Kier revealed his own antipathy for the film in a 2014 interview with Empire, bemoaning the fact that his voice was dubbed and that he was never paid. He also dismissed Richmond as a credible actress, saying "The other girl, Linda Hayden, she was a real actress. Fiona Richmond was just a famous person trying to be naked in a movie."

===Filming===

The house being used for the film was, at the time, being rented by the director, James Kenelm Clarke. The house is situated on Spring Elms Lane, Little Baddow, Essex and is a private residence.
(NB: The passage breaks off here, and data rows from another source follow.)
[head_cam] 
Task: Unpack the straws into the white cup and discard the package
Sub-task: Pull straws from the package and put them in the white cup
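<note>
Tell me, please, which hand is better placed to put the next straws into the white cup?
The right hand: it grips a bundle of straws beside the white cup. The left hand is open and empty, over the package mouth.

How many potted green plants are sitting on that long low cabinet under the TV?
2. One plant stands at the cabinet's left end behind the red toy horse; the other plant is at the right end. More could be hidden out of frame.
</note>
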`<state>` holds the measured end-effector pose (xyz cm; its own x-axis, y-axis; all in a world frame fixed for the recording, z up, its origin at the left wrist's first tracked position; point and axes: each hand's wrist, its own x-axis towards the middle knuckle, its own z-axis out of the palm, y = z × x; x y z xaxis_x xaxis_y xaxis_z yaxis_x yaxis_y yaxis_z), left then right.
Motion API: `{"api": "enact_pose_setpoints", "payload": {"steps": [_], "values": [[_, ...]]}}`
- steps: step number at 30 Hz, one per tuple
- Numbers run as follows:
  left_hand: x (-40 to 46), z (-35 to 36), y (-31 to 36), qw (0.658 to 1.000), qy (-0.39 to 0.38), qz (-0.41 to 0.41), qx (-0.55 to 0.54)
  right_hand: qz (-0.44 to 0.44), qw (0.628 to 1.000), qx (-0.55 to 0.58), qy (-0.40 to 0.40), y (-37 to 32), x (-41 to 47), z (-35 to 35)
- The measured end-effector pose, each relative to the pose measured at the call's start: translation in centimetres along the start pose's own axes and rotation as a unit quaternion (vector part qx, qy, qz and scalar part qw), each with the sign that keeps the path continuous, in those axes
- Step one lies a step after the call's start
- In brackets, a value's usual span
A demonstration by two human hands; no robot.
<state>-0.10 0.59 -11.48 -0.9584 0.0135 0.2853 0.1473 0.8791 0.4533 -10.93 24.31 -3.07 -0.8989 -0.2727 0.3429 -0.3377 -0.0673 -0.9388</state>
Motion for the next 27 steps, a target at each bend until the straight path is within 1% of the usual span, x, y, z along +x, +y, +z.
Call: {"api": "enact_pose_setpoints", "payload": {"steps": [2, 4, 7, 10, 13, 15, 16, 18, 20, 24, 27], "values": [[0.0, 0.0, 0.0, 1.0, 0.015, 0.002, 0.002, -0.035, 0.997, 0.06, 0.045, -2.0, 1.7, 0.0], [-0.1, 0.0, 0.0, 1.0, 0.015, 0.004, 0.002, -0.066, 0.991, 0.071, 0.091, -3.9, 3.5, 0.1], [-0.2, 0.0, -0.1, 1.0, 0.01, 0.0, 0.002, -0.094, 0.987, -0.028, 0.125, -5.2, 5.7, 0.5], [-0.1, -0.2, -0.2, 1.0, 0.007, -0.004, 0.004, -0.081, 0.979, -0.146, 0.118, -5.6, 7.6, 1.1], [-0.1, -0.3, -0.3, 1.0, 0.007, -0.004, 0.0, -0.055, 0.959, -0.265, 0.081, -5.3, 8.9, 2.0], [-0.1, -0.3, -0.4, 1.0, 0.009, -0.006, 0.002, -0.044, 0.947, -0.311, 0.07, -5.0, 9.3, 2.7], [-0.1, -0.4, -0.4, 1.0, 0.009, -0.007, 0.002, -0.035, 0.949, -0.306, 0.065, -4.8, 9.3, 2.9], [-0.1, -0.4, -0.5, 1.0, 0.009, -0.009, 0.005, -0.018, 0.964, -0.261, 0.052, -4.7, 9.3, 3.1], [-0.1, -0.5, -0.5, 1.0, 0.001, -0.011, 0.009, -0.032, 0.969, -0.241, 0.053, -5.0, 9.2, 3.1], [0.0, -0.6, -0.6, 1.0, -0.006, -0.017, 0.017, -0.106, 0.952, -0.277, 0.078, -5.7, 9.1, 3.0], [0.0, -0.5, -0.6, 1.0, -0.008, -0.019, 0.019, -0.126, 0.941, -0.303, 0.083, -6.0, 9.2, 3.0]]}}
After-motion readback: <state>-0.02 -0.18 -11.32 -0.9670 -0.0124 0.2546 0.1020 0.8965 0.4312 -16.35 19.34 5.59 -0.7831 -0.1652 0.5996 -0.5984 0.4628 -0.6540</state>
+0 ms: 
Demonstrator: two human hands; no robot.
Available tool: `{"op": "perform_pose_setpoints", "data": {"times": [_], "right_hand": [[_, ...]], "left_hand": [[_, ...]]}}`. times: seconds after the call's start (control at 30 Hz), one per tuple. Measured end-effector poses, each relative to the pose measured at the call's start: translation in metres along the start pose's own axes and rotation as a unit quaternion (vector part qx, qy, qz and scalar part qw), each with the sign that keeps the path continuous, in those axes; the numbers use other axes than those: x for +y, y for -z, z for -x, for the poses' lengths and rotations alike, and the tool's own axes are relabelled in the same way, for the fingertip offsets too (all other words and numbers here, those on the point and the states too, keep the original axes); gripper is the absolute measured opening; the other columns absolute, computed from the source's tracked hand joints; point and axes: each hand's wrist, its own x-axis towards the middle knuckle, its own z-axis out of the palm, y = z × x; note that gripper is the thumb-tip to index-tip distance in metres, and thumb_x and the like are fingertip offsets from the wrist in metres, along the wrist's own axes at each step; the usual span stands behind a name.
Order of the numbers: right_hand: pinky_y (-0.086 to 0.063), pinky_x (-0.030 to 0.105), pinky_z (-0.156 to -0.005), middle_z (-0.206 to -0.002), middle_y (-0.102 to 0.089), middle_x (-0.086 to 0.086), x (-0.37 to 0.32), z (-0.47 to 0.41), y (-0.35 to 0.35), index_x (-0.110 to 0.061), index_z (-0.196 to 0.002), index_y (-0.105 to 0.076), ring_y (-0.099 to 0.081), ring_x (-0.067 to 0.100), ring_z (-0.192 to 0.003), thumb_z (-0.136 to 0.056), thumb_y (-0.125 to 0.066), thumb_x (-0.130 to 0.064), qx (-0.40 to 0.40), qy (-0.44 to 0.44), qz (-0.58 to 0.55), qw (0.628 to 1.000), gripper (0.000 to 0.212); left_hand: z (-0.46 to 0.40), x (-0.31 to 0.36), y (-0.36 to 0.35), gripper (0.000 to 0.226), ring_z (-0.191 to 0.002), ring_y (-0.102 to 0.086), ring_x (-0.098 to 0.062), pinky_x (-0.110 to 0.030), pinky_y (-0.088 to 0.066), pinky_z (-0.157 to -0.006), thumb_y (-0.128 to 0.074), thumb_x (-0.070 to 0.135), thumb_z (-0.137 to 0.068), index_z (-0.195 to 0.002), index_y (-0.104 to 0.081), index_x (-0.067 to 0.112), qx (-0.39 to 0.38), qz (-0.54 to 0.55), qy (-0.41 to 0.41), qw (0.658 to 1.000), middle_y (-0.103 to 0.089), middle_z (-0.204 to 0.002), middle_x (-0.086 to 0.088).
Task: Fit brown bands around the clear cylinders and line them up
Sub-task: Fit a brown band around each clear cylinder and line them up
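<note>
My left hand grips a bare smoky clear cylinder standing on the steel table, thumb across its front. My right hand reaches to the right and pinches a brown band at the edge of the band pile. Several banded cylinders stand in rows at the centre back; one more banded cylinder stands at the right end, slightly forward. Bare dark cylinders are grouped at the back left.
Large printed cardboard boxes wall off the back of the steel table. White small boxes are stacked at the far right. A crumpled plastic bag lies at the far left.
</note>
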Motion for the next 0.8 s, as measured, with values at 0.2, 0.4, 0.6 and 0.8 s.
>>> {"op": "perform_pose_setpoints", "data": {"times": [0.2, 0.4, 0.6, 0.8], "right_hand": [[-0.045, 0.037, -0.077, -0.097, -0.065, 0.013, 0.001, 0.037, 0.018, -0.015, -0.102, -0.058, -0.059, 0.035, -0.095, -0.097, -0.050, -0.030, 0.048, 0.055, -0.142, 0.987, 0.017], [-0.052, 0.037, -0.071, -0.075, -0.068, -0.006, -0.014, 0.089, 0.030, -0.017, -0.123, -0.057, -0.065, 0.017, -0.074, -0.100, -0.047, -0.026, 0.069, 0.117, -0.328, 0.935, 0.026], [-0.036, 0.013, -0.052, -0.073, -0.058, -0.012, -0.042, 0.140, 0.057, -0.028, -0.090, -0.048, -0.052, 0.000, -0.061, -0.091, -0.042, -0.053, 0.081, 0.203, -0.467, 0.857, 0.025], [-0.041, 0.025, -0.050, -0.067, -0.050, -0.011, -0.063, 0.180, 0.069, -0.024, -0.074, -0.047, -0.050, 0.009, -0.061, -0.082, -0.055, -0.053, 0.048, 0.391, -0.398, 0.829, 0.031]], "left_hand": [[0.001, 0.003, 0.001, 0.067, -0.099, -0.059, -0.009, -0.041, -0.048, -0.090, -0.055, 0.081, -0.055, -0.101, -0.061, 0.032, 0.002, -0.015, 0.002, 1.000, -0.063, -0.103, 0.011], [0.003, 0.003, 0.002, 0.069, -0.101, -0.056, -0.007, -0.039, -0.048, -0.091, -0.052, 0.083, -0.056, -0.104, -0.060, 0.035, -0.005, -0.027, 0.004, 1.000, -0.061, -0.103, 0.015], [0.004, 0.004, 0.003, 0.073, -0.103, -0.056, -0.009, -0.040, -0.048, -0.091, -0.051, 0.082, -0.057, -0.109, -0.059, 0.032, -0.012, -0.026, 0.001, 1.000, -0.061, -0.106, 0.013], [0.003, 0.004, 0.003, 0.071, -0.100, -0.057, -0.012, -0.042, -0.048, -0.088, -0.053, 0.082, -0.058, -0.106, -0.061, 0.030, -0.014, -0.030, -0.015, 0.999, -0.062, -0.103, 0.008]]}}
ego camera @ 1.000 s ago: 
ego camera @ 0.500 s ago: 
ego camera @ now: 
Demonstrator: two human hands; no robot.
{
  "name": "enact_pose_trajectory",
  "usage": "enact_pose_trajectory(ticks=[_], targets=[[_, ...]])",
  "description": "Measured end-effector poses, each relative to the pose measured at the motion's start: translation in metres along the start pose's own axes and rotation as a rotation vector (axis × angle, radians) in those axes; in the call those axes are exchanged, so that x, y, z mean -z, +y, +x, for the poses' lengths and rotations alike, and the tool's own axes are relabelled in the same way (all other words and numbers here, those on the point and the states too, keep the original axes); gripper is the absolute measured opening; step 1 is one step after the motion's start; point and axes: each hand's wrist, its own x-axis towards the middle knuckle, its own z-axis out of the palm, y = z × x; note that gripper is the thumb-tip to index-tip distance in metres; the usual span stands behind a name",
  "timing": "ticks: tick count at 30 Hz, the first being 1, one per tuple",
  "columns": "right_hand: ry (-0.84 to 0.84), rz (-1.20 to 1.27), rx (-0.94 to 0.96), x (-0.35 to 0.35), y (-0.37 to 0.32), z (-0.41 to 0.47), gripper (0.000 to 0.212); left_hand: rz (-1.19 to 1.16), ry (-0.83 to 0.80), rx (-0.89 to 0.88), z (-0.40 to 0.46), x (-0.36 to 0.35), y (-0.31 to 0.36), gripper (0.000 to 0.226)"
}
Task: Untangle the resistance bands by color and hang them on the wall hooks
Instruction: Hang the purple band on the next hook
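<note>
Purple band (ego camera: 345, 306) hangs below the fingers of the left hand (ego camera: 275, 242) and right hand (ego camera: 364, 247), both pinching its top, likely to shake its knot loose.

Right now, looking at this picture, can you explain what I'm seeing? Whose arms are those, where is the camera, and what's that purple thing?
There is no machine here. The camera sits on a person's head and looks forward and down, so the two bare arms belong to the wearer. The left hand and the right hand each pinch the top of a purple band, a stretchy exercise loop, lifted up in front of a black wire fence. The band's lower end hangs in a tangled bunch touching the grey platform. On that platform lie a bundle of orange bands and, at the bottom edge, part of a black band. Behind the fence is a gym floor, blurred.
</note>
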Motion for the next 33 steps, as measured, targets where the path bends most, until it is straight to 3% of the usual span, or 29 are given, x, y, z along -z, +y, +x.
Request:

The rape scene and the final scene were filmed in the wheatfield adjoining the back garden. Other locations used around Little Baddow were Mowden Hall Lane and its junction with North Hill, the bridge on Church Road as it crosses the River Chelmer, and the ford in Hurrells Lane. The station scenes were filmed at Hatfield Peverel Railway Station.

===Music===
Pianist, composer and arranger Steve Gray had already worked with director (and musician) James Clarke, who asked him to score the film. It was recorded at KPM's basement studios at 21 Denmark Street, using the unusual combination of four violas, percussion, piano and synthesizer.

==Release==
===Censorship===
The film was originally released straight to theaters in March 1976 and it received a heavy amount of cuts due to its graphic violent and sexual content. On its original cinematic release over three minutes were cut to allow it an X certificate. An uncut video version was banned in the UK following the passing of the Video Recordings Act 1984. Both the 1997 UK video and subsequent DVD re-releases contain significant edits.

===Edits===
- Udo Kier was dubbed.
- The current 18-rated UK DVD version has around 51 secs of cuts, with edits to the rape scene, some of Suzanne's death, and the shot of her dead in the shower.
- In 2013, Severin Films released a Blu-ray and DVD double-disc set of Exposé under the title, House on Straw Hill. In the preamble on the disc, Severin state that this version was created using the original negative and two prints of the film to give it its uncut form. The quoted running time is 84 minutes.

== Reception ==
The Monthly Film Bulletin wrote: "Due in part to the fact that the film was shot entirely on location, and to the high standard of lighting, camerawork and editing, Exposé holds the viewer's interest long after the patent inadequacies of the performances and dialogue have dissipated any concern for the characters or their behaviour. Kier is totally unbelievable as an English writer (because of the prose he dictates and the accent in which he dictates it) and, trendily dressed by Tommy Nutter, sulks about rather like a poor man's Helmut Berger. Linda Hayden pouts evilly even while remaining innocently wide-eyed, and Fiona Richmond removes her clothes with consummate professionalism. Clarke's shortcomings as a director of actors and as a scriptwriter are sharply contradicted, however, by his control of the images. The exposition is advanced by three neatly constructed montages which provide simple but intriguing clues to the narrative ... The film thus adds up to a reasonably intriguing thriller – with some titillating sexual content – rather than sexploitation with violence, and seems unlikely to find its audience in most soft-core halls. Its visual qualities may superficially be those of a good commercial, but it remains a promising piece of work, and one hopes that Clarke may be allowed to tackle something mere complex in the future."

== Remake ==
The film was re-made in 2010 as Stalker, directed by Martin Kemp, starring Anna Brecon as writer Paula Martin and Jane March as Linda, and with original star Linda Hayden as "Mrs Brown".